Gosto de imaginar que ilhas significam-se ― fazem-se dizer por signos ― mediante barcos que se aventuram nas águas que as separam, mas também as unem: as águas podem ser oceânicas ou simples veredas, salgadas ou doces, profundas, turbulentas e mais difíceis de navegar, ou arroios cristalinos que escorrem transparentes entre pedras e vegetação de grande frescor. Os barcos, as palavras. E tudo o mais que diz respeito à palavra afeto, no sentido de afetar, atravessar. Escrever e ler são pontas de ilhas que se fazem significar ― os trajetos dependem dos barcos, das ilhas, das águas que as separam. Este blog não pretende nada, exceto lançar barcos que eventualmente alcancem outras ilhas. Barquinhos de papel.

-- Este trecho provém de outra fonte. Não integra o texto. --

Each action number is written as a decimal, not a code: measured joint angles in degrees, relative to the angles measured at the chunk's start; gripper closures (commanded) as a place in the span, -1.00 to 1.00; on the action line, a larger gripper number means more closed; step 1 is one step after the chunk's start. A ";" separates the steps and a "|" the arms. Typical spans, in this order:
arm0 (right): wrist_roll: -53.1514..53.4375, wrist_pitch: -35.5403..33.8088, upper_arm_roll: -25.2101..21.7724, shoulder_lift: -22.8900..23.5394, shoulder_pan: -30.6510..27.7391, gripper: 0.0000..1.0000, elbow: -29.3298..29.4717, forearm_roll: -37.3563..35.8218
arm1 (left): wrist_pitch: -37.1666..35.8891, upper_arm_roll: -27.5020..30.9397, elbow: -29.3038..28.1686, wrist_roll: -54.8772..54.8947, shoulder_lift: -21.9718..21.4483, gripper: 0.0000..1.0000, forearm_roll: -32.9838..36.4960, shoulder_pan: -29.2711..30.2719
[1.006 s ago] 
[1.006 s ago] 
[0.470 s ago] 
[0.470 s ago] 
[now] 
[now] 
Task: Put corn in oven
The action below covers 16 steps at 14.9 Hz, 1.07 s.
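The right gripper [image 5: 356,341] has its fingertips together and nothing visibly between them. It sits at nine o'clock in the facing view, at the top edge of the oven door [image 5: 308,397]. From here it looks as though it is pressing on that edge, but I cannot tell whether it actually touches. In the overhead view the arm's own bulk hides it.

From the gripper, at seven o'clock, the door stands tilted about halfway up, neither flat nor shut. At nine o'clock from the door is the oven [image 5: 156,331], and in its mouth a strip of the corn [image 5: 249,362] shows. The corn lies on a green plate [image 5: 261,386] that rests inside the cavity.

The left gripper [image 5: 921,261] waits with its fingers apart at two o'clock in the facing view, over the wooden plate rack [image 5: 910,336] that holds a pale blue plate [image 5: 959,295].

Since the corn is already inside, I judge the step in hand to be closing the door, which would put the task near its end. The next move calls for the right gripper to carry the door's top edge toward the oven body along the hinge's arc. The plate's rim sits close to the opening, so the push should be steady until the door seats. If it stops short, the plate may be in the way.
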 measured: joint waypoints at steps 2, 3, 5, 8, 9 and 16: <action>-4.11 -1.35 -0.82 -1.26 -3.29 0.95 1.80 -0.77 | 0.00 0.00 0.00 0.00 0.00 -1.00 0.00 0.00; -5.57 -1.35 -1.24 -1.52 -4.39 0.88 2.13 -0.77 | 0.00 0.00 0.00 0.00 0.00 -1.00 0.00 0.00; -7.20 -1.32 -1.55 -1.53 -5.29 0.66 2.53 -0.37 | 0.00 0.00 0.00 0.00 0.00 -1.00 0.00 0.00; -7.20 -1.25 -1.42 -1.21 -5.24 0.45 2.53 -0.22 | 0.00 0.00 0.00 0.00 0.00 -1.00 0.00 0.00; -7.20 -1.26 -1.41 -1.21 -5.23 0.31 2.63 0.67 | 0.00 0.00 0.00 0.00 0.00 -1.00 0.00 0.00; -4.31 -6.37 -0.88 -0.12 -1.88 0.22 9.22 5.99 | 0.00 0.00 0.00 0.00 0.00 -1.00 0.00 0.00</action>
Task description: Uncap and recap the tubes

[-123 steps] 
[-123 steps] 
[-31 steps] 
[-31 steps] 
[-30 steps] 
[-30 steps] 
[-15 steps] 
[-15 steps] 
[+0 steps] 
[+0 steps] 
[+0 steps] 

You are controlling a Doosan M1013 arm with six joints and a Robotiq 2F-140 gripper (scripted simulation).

sábado, 1 de janeiro de 2011

Rainer Maria Rilke: Sonetos a Orfeu

II, 20

Entre as estrelas, que distância! Mas ainda mais irrestrita
é a distância que nos separa
de uma criança, por exemplo... ou uma pessoa cara ―,
ah! que distância infinita!

O destino nos mede, talvez, com o metro do Ser,
por estranho que se o tenha.
Quantas medidas entre o homem e a mulher
que o deseja e desdenha.

Tudo é distância ― é um círculo sem fim.
Vê, sobre o prato, à mesa, posta com brandura,
o peixe: a sua face obscura.

Peixes são mudos... se pensava outrora. Será assim?
Não haverá, afinal, um lugar que se deixe
Falar a língua dos peixes, sem o peixe?

RILKE, Rainer Maria. Coisas e anjos de Rilke. Trad. Augusto de Campos. São Paulo: Perspectiva, 2007, p.165.